→ **YOUR ASSIGNMENT**
Every line below needs to be returned exactly as written.

### DATA EXCERPT

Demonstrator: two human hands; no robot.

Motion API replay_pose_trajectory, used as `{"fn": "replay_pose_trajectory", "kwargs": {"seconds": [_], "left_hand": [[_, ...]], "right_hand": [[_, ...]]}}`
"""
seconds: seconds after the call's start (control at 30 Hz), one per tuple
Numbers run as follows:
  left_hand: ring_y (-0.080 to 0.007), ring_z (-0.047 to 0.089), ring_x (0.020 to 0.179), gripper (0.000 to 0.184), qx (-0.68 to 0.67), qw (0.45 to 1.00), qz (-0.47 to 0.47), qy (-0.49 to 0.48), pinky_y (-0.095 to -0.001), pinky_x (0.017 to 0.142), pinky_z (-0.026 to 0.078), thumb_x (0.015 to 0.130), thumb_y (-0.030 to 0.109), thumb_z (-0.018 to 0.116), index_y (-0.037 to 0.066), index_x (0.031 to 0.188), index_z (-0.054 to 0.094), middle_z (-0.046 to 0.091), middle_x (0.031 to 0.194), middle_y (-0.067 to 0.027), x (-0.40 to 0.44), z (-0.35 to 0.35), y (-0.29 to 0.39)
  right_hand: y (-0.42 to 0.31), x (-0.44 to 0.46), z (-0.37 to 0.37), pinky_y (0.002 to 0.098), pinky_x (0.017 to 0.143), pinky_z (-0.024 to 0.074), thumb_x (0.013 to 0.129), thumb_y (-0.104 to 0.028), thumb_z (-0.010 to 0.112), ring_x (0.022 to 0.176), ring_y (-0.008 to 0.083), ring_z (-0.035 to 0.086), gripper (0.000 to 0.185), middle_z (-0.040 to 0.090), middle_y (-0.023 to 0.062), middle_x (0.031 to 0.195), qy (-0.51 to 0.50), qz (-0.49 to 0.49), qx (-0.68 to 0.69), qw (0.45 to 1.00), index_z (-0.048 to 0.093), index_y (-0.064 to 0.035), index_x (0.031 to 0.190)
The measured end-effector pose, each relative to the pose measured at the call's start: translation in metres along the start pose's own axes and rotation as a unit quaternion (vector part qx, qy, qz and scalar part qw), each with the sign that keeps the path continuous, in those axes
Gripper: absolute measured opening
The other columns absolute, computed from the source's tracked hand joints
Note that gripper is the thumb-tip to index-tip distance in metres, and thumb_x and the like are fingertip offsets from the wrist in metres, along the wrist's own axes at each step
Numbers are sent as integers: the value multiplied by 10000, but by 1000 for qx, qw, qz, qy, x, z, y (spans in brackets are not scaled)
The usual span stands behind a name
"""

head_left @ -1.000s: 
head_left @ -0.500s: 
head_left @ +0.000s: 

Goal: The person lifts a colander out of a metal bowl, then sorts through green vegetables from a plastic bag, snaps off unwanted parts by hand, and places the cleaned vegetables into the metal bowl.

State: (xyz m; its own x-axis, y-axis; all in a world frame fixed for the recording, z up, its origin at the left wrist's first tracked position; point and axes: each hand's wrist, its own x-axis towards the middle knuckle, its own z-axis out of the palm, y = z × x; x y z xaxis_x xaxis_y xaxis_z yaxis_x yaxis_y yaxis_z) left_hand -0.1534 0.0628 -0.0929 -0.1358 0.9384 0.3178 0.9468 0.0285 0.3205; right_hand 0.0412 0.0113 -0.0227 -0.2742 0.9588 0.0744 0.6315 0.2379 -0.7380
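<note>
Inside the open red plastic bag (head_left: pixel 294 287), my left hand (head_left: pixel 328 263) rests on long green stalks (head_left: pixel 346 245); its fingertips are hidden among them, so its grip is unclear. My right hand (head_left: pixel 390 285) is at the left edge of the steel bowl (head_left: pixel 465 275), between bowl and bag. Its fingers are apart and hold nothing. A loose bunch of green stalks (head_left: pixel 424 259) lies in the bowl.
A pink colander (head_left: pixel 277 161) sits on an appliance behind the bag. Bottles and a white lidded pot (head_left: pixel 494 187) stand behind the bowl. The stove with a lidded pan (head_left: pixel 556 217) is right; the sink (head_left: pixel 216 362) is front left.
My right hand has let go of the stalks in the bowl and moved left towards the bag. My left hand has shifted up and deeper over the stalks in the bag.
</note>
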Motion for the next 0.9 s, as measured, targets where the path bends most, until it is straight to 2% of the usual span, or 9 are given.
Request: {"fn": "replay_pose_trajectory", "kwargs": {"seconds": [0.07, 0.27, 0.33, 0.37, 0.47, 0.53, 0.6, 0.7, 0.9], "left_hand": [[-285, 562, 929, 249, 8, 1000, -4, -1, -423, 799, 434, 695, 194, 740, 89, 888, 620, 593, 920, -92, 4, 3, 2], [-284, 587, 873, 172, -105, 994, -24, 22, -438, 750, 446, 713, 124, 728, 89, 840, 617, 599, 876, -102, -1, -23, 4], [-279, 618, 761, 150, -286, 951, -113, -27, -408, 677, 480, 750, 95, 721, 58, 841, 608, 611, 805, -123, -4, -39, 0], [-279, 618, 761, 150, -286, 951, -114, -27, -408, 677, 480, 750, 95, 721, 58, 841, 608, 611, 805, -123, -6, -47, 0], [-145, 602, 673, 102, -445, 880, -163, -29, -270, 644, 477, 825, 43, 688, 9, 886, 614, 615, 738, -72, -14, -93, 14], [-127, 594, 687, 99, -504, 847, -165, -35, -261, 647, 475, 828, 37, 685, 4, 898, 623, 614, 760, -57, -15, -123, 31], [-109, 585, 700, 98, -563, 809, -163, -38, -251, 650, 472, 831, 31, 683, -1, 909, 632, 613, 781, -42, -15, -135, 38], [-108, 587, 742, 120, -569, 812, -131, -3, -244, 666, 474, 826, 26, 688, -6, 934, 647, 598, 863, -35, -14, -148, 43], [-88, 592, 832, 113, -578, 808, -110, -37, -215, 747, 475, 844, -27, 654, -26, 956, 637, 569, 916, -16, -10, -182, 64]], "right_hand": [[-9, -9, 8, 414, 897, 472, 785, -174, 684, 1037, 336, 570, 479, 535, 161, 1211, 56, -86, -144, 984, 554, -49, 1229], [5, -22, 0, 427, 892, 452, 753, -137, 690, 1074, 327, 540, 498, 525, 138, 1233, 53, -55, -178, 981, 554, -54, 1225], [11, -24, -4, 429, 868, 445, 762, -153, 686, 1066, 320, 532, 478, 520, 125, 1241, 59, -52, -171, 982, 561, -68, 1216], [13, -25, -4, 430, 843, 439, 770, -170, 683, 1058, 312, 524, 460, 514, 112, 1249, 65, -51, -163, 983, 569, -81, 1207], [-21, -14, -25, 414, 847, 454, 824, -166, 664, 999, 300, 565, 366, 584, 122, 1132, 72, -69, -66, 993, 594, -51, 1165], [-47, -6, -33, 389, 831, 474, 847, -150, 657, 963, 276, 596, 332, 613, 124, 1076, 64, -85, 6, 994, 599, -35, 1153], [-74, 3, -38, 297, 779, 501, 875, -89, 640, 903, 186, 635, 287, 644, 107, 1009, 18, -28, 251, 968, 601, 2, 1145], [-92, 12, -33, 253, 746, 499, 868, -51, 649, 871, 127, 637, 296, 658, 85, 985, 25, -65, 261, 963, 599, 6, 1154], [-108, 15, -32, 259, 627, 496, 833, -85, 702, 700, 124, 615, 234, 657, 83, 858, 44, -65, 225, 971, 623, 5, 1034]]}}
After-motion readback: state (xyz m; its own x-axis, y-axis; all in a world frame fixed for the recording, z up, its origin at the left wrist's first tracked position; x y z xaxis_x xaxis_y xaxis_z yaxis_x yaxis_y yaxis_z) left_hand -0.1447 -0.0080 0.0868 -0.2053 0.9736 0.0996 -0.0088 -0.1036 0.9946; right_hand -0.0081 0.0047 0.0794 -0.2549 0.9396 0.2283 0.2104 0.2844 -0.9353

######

→ **SOLVED PROBLEM**
Demonstrator: two human hands; no robot.

Motion API replay_pose_trajectory, used as `{"fn": "replay_pose_trajectory", "kwargs": {"seconds": [_], "left_hand": [[_, ...]], "right_hand": [[_, ...]]}}`
"""
seconds: seconds after the call's start (control at 30 Hz), one per tuple
Numbers run as follows:
  left_hand: ring_y (-0.080 to 0.007), ring_z (-0.047 to 0.089), ring_x (0.020 to 0.179), gripper (0.000 to 0.184), qx (-0.68 to 0.67), qw (0.45 to 1.00), qz (-0.47 to 0.47), qy (-0.49 to 0.48), pinky_y (-0.095 to -0.001), pinky_x (0.017 to 0.142), pinky_z (-0.026 to 0.078), thumb_x (0.015 to 0.130), thumb_y (-0.030 to 0.109), thumb_z (-0.018 to 0.116), index_y (-0.037 to 0.066), index_x (0.031 to 0.188), index_z (-0.054 to 0.094), middle_z (-0.046 to 0.091), middle_x (0.031 to 0.194), middle_y (-0.067 to 0.027), x (-0.40 to 0.44), z (-0.35 to 0.35), y (-0.29 to 0.39)
  right_hand: y (-0.42 to 0.31), x (-0.44 to 0.46), z (-0.37 to 0.37), pinky_y (0.002 to 0.098), pinky_x (0.017 to 0.143), pinky_z (-0.024 to 0.074), thumb_x (0.013 to 0.129), thumb_y (-0.104 to 0.028), thumb_z (-0.010 to 0.112), ring_x (0.022 to 0.176), ring_y (-0.008 to 0.083), ring_z (-0.035 to 0.086), gripper (0.000 to 0.185), middle_z (-0.040 to 0.090), middle_y (-0.023 to 0.062), middle_x (0.031 to 0.195), qy (-0.51 to 0.50), qz (-0.49 to 0.49), qx (-0.68 to 0.69), qw (0.45 to 1.00), index_z (-0.048 to 0.093), index_y (-0.064 to 0.035), index_x (0.031 to 0.190)
The measured end-effector pose, each relative to the pose measured at the call's start: translation in metres along the start pose's own axes and rotation as a unit quaternion (vector part qx, qy, qz and scalar part qw), each with the sign that keeps the path continuous, in those axes
Gripper: absolute measured opening
The other columns absolute, computed from the source's tracked hand joints
Note that gripper is the thumb-tip to index-tip distance in metres, and thumb_x and the like are fingertip offsets from the wrist in metres, along the wrist's own axes at each step
Numbers are sent as integers: the value multiplied by 10000, but by 1000 for qx, qw, qz, qy, x, z, y (spans in brackets are not scaled)
The usual span stands behind a name
"""

head_left @ -1.000s: 
head_left @ -0.500s: 
head_left @ +0.000s: 

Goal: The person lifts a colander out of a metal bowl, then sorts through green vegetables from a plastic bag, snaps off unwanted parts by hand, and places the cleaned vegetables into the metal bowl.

State: (xyz m; its own x-axis, y-axis; all in a world frame fixed for the recording, z up, its origin at the left wrist's first tracked position; point and axes: each hand's wrist, its own x-axis towards the middle knuckle, its own z-axis out of the palm, y = z × x; x y z xaxis_x xaxis_y xaxis_z yaxis_x yaxis_y yaxis_z) left_hand -0.1534 0.0628 -0.0929 -0.1358 0.9384 0.3178 0.9468 0.0285 0.3205; right_hand 0.0412 0.0113 -0.0227 -0.2742 0.9588 0.0744 0.6315 0.2379 -0.7380
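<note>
Inside the open red plastic bag (head_left: pixel 294 287), my left hand (head_left: pixel 328 263) rests on long green stalks (head_left: pixel 346 245); its fingertips are hidden among them, so its grip is unclear. My right hand (head_left: pixel 390 285) is at the left edge of the steel bowl (head_left: pixel 465 275), between bowl and bag. Its fingers are apart and hold nothing. A loose bunch of green stalks (head_left: pixel 424 259) lies in the bowl.
A pink colander (head_left: pixel 277 161) sits on an appliance behind the bag. Bottles and a white lidded pot (head_left: pixel 494 187) stand behind the bowl. The stove with a lidded pan (head_left: pixel 556 217) is right; the sink (head_left: pixel 216 362) is front left.
My right hand has let go of the stalks in the bowl and moved left towards the bag. My left hand has shifted up and deeper over the stalks in the bag.
</note>
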Motion for the next 0.9 s, as measured, targets where the path bends most, until it is straight to 2% of the usual span, or 9 are given.
Request: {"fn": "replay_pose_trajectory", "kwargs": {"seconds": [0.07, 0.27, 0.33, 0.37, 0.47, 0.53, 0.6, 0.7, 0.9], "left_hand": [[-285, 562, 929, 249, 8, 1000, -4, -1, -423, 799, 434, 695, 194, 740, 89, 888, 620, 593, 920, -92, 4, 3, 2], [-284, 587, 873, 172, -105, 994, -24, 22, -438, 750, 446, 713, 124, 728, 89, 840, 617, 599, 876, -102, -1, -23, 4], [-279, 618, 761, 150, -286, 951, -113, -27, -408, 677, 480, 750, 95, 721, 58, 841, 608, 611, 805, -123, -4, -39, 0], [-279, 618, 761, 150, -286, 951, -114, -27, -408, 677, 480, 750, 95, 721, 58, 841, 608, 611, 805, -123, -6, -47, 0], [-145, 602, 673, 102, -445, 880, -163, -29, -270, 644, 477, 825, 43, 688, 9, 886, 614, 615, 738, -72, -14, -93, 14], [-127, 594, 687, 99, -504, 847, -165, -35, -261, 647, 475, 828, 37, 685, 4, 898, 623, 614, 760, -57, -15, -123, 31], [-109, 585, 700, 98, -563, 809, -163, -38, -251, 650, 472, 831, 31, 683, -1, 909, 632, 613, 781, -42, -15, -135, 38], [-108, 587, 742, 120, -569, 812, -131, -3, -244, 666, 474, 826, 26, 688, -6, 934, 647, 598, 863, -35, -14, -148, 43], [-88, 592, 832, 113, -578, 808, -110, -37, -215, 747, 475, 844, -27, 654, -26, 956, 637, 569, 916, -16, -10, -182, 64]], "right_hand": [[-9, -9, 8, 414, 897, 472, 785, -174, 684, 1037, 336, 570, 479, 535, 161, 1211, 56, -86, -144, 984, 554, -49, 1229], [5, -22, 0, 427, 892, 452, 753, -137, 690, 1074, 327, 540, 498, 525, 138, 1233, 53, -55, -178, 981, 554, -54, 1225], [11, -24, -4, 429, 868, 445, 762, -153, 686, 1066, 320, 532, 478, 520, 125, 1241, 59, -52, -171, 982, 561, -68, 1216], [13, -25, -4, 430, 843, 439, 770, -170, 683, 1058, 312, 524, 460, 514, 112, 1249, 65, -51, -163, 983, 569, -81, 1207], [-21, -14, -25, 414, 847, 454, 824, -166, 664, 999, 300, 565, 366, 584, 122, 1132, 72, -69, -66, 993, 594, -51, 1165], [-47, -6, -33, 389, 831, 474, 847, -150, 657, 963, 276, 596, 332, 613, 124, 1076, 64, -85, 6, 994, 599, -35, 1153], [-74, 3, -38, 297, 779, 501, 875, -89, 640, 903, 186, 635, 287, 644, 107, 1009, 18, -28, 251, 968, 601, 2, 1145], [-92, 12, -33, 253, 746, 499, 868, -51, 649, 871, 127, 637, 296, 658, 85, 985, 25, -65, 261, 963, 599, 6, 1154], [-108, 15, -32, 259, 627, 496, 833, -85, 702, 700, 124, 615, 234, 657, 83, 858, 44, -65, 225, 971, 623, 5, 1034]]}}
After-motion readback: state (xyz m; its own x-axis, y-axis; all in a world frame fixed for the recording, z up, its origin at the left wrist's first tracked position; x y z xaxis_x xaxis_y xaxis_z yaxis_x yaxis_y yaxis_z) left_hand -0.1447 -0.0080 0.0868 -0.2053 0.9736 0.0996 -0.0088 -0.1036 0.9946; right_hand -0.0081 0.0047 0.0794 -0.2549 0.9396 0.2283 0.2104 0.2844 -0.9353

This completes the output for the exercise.